The two chapters in Part III help you gain a realistic sense of the value of your stock options on their own and in the context of your overall portfolio. Chapter 10 discusses stock option valuation, including different approaches of varying complexity you can use, while Chapter 11 helps you figure out how to balance your stock options and other investments you have in your employer (such as actual shares of stock you hold) with your other investments and your personal and family needs.

Part IV: Pay Up! Taxes and Stock Options

Taxes and stock options can be very complicated, and some of the most serious mistakes people make with their stock options include not understanding the tax consequences of their actions such as exercising and selling shares. Chapter 12 presents the basics of taxes and stock options, providing the foundation for the subsequent chapters in Part IV. Chapter 13 covers taxes on nonqualified stock options (NQSOs), while Chapter 14 discusses taxes on incentive stock options (ISOs). Finally, Chapter 15 takes a brief look at the alternative minimum tax (AMT).

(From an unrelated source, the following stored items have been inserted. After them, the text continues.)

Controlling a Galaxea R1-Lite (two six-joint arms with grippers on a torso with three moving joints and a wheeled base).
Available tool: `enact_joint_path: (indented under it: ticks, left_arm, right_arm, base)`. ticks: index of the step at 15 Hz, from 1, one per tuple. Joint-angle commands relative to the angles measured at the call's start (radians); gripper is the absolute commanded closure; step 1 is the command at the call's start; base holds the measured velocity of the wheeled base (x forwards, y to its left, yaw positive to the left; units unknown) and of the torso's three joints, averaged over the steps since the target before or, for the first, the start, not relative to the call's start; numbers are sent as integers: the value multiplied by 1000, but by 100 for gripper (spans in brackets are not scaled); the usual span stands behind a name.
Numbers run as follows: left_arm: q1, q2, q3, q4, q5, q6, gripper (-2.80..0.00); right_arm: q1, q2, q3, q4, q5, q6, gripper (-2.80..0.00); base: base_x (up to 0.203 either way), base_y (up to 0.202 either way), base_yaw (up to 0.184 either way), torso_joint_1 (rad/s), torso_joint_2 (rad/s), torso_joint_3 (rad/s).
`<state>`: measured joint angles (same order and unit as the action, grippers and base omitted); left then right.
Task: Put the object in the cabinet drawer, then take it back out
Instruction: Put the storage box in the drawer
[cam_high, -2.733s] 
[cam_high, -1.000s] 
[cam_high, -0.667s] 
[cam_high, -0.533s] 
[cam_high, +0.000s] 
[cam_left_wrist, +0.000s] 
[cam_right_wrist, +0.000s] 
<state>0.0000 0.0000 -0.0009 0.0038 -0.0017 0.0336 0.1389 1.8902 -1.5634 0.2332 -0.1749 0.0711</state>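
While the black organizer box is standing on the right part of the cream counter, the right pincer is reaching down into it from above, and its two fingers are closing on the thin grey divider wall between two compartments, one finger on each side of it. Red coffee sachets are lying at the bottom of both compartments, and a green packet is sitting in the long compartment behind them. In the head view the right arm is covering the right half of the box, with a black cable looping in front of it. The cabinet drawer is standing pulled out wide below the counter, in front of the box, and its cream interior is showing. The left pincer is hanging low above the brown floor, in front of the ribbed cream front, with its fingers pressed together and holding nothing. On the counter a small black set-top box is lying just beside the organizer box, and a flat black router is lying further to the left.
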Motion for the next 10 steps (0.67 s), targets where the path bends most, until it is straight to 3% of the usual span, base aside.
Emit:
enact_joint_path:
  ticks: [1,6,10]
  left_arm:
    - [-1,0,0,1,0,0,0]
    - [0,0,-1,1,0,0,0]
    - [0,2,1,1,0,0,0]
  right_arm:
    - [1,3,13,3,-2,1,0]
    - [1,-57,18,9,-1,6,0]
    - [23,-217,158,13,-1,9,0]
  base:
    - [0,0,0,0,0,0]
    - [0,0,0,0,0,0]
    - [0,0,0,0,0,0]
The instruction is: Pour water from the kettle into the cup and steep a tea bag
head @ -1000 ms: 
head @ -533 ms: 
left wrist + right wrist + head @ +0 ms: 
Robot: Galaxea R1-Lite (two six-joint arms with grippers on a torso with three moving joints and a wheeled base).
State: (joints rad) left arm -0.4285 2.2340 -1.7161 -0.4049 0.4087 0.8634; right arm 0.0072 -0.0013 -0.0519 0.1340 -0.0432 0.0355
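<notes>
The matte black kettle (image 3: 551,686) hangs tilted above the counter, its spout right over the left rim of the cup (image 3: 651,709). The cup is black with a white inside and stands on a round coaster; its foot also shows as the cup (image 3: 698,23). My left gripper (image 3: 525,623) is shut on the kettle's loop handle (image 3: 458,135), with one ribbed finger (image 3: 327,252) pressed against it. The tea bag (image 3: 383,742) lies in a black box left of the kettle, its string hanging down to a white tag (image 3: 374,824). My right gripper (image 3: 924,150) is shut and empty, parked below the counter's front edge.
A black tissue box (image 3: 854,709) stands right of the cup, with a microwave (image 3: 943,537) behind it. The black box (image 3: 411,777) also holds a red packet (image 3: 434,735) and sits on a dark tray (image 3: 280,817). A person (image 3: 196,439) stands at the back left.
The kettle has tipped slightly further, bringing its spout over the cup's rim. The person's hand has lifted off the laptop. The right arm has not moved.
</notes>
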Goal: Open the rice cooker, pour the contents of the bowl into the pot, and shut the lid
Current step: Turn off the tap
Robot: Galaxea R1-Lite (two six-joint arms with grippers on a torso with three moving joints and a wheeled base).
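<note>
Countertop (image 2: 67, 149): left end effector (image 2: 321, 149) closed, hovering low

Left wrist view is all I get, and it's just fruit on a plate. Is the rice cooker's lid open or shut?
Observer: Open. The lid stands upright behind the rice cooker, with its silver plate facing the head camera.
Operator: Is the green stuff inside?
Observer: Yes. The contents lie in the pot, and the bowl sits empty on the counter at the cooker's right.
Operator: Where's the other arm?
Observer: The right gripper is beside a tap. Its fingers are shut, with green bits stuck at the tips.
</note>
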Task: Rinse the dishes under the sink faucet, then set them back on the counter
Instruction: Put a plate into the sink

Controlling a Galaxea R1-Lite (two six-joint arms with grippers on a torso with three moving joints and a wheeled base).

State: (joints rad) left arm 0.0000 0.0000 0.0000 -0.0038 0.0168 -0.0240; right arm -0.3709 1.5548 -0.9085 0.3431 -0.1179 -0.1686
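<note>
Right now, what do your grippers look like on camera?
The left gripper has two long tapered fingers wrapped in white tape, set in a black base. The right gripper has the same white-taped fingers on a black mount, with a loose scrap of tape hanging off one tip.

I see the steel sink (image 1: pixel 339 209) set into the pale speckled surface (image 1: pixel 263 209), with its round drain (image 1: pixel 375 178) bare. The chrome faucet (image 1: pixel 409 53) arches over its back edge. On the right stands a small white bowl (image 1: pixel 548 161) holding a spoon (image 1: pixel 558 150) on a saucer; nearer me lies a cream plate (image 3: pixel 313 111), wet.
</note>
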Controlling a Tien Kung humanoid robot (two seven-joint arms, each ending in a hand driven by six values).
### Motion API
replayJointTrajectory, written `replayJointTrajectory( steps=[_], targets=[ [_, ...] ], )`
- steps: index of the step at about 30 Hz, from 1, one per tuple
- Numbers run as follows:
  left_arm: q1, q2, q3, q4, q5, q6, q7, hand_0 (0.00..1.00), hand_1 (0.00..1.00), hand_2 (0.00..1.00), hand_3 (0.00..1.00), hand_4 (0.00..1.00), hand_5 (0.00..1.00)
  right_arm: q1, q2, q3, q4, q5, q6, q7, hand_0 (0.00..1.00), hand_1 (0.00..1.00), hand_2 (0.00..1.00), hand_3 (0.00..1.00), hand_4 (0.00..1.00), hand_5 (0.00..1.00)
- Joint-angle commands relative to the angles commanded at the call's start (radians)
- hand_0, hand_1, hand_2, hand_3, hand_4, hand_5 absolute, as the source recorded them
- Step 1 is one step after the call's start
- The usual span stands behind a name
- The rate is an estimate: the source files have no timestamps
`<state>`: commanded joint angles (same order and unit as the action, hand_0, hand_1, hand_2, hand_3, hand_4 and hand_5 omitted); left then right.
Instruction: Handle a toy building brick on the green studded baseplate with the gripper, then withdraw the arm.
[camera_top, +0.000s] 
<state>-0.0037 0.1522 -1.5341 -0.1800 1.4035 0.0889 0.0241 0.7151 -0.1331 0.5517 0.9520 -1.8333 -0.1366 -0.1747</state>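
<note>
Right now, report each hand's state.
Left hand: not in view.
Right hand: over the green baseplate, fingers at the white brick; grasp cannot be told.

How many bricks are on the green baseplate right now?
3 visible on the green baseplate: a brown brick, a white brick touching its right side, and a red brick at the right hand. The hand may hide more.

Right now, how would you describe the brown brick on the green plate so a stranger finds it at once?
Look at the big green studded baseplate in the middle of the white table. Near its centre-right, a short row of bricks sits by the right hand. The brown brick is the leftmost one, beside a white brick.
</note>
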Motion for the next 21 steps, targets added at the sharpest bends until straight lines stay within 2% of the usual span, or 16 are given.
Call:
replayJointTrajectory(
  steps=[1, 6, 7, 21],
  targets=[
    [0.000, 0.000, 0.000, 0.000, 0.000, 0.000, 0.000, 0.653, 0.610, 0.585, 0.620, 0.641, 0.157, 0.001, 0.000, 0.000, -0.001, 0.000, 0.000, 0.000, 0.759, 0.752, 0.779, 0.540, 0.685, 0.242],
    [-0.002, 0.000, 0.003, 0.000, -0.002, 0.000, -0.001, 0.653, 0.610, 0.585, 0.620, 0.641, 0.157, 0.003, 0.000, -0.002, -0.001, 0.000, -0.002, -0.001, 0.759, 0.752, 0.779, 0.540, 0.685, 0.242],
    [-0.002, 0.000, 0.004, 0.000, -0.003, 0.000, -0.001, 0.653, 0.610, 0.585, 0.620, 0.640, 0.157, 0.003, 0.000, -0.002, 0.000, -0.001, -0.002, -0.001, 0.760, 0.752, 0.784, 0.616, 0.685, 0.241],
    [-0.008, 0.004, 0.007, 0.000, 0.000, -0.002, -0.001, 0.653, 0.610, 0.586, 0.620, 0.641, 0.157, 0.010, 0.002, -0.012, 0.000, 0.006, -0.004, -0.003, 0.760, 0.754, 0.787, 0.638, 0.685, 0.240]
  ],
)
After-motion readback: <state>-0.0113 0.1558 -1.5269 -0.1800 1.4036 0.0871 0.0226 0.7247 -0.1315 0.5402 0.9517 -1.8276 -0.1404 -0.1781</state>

Part V: Changes and Special Circumstances

As time marches on, you may very well find your job and your stock options affected by various circumstances. Chapter 16 discusses what happens to your stock options if your company is acquired. Chapter 17 helps you pick up hints and clues about what might happen to your stock options in the future — will they soar in value, or plummet into nothingness? Chapter 18 discusses what happens to your options when you leave your job — different situations will likely apply whether you are laid off, resign, retire, become disabled, or die while still an employee. Finally, Chapter 19 discusses various types of special circumstances that may change key aspects of your stock options — for example, changes to the strike price, if the options are repriced.

Part VI: The Part of Tens

Each Part of Tens chapter presents ten elements about a key stock option topic. Chapters 20 and 21 give you lists of items that may foretell whether your stock options will be worth a lot or may become worthless, respectively. Chapter 22 ties in with the material in Chapter 5, and warns you about ten key things to look for in your stock option agreements before you sign them.

Icons Used in This Book

As with all . . . For Dummies books, the text is annotated with icons to call your attention to various points I make (or try to make!) about stock options.

Tip

When you see the Tip icon, the accompanying material is some action you should consider taking.

Warning(bomb)

The Warning icon is exactly that: a warning of some dire consqeuence that might occur should you make the wrong move with your stock options.

TechnicalStuff

When you see the Technical Stuff icon, the accompanying material falls into that category of “thanks, but that’s more than I really needed to know.” You can certainly get the gist of any chapter’s contents by skipping over the Technical Stuff material, but if you want to get under the hood for that chapter’s topic, a few moments spent with the Technical Stuff material will help you thoroughly understand that topic.

Remember

The Remember icon calls your attention to a point that was made earlier in the chapter or in an earlier chapter, or highlights a key point or two that you should remember.

Part I

The Fundmentals of Stock Options

In this part . . .

This part explains the basics of stock options: how they work, how you might make a lot of money, and — sorry to say — how your stock options might turn out to be little more than a “wouldn’t it have been nice” fantasy. You’ll see how to match different types of employment situations and stock option packages to your own circumstances and tolerance for risk to help maximize your chances for stock option profits. You’ll also get a look at the types of stock option packages the “big guys” in your company — like the CEO and the Board of Directors — have.